Эта процедура может быть применена ко многим различным типам клеток и видов, варьируя длину инкубационного BrdU, который зависит от продолжительности клеточного цикла. Для большинства человеческих и мышиных клеточных линий, G2 фазе, как правило, 3-6 часа, поэтому BrdU лечения, как правило, в этом диапазоне. Альтернативой BrdU является 5-этинил-2'deoxyuridine (EDU) и его последующего обнаружения с использованиемфлуоресцентный азид и "мыши химии" реакции ^10. Схема образования обнаружения имеет ряд преимуществ перед схемой обнаружения BrdU. Например, обнаружение образования не требуют фиксации образца или денатурация ДНК. Таким образом, использование образовательных сроков репликации ослы могут быть объединены с простыми G-полосы методы вместо рыбы для идентификации хромосом интерес.

Протокол репликации времени описано здесь специально разработан для анализа конце S фазы плюс синтез ДНК распространяются на G2. Кроме того, репликация ДНК можно наблюдать на всем протяжении S фазы, с помощью этой процедуры с помощью коротких (15-30 мин) импульсы BrdU следуют сравнительно долгой погони периоды 6-10 час. Это позволяет для визуализации включения BrdU как в начале и середине S-фазы. Например, некоторые опухоли, полученных хромосомных перестроек с задержкой в обоих начала и завершения синтеза ДНК по всей длине хромосом ³ .

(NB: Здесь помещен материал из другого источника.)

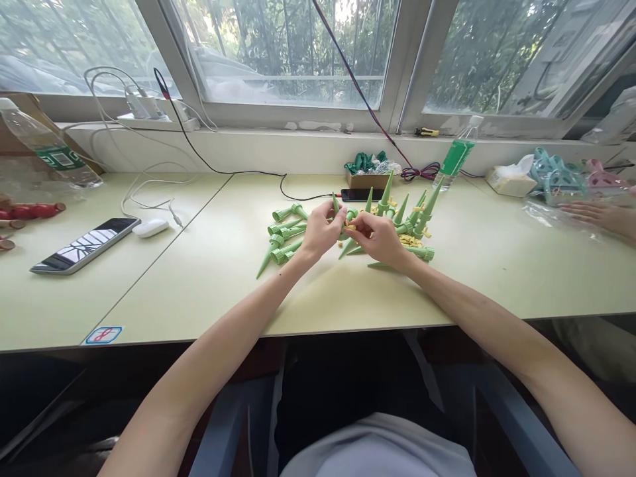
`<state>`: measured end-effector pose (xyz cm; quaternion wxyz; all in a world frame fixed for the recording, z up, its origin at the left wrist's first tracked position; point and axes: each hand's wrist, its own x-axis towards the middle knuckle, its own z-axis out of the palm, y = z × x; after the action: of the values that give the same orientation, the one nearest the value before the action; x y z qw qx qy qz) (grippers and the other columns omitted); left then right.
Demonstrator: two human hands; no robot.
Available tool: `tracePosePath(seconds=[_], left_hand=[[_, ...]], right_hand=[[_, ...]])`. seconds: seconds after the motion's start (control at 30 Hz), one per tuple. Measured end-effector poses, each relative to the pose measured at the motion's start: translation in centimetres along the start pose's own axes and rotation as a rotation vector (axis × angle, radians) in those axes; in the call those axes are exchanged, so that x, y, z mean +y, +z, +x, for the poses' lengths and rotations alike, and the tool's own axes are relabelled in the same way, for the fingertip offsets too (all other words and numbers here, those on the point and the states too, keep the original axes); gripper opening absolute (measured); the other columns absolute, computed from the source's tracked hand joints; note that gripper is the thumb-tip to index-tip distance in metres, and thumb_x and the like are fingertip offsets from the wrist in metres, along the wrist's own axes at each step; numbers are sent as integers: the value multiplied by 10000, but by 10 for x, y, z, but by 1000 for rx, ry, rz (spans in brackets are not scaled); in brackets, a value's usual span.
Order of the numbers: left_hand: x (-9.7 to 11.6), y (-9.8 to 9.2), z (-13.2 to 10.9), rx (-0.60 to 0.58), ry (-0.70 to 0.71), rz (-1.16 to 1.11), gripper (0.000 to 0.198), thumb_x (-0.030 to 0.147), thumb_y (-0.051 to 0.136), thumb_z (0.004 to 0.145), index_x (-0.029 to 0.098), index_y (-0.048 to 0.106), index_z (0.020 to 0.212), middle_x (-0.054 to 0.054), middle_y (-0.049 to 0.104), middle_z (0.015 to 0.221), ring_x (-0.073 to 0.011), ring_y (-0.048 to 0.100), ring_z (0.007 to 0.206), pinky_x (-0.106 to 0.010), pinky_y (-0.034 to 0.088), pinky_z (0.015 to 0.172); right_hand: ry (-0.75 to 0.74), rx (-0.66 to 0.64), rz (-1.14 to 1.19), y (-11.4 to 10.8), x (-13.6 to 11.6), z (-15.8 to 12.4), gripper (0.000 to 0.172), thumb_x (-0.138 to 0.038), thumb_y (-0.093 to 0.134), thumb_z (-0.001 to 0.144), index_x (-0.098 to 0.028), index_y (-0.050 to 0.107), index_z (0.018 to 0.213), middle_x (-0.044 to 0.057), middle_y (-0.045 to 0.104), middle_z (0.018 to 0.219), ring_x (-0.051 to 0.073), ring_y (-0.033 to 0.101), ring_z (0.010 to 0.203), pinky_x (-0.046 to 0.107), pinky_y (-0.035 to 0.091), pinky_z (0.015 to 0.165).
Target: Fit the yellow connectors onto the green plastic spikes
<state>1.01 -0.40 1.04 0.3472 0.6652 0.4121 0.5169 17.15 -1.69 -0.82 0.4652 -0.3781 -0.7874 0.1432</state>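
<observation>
Head view: left hand [322, 228] around green spike [335, 202], right hand [380, 237] pinched alongside.

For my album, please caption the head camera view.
Left hand holding a green spike, right hand pinching a yellow piece.

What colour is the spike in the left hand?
The spike is green; head view.

Centre of flat pale-yellow bench [497, 285]: green conical plastic spikes [386, 197] lie in two groups, left and right. Small yellow pieces [413, 241] sit among the right group. Behind spikes: black rectangular phone [366, 195]; brown cardboard box [366, 181] behind that. Right of box: clear plastic bottle [456, 158], then white tissue pack [511, 179]. Bench left: grey-edged rectangular phone [87, 245], white rounded plastic object [150, 227] just right of it.
</observation>
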Motion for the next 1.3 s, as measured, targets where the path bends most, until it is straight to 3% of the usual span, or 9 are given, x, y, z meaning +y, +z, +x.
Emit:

Одно из преимуществ этой процедуры сроки репликации является то, что анализы репликации времени в отдельных клетках. Таким образом, он имеет возможность обнаружить различия в сроках репликации между гомологичными хромосомами, содержащихся в одной камере. Хотя существуют и другие процедуры, например. Репликация времени в гибридизация (ReTiSH, ^11), которые имеют возможность обнаружить различия в сроках репликации между аллелями в определенных локусов на гомологичных хромосом, процедура, описанная здесь можно обнаружить различия в сроках репликации по всей длине хромосом. Кроме того, эта процедура может анализе различий в сроках репликации хромосом, которые присутствуют в только часть клеток населения ^3. Например, многие клеточные линии рака и первичная опухоль образцы содержат хромосомных перестроек, которые присутствуют в менее чем 50% клеток. В настоящее время мы с помощью этой процедуры для анализа хромосомв первичной опухоли образцов, и были в состоянии обнаружить асинхронной репликации между хромосомами в нескольких образцах. Однако, учитывая, что первичная опухоль образцы имеют ограниченное количество митотических фигур, около одной трети первичных культур не дали достаточного числа митотических спредов.

Еще одно преимущество, что эта процедура имеет более микрочипов или секвенирования на основе анализа является то, что отдельные хромосомы анализировали, а не иммунопреципитации ДНК из пула клеток. В иммунопреципитации на основе анализа полиморфизма должны быть определены и связаны с конкретными аллелями того, чтобы отличить репликации времени между аллелями.

Кроме того, с признанием того, что многие раковые клетки содержат многочисленные перестройки хромосом ¹² и наблюдение, что стресс репликации ДНК связан с геномной нестабильности в раковых клетках ^13, мы считаем, что этот протокол является полезным и простым инструментом Fили рутинного анализа репликации сроки хромосом в раковых клетках.

Нет конфликта интересов объявлены.

Эта работа была поддержана грантом Национального института рака, CA131967.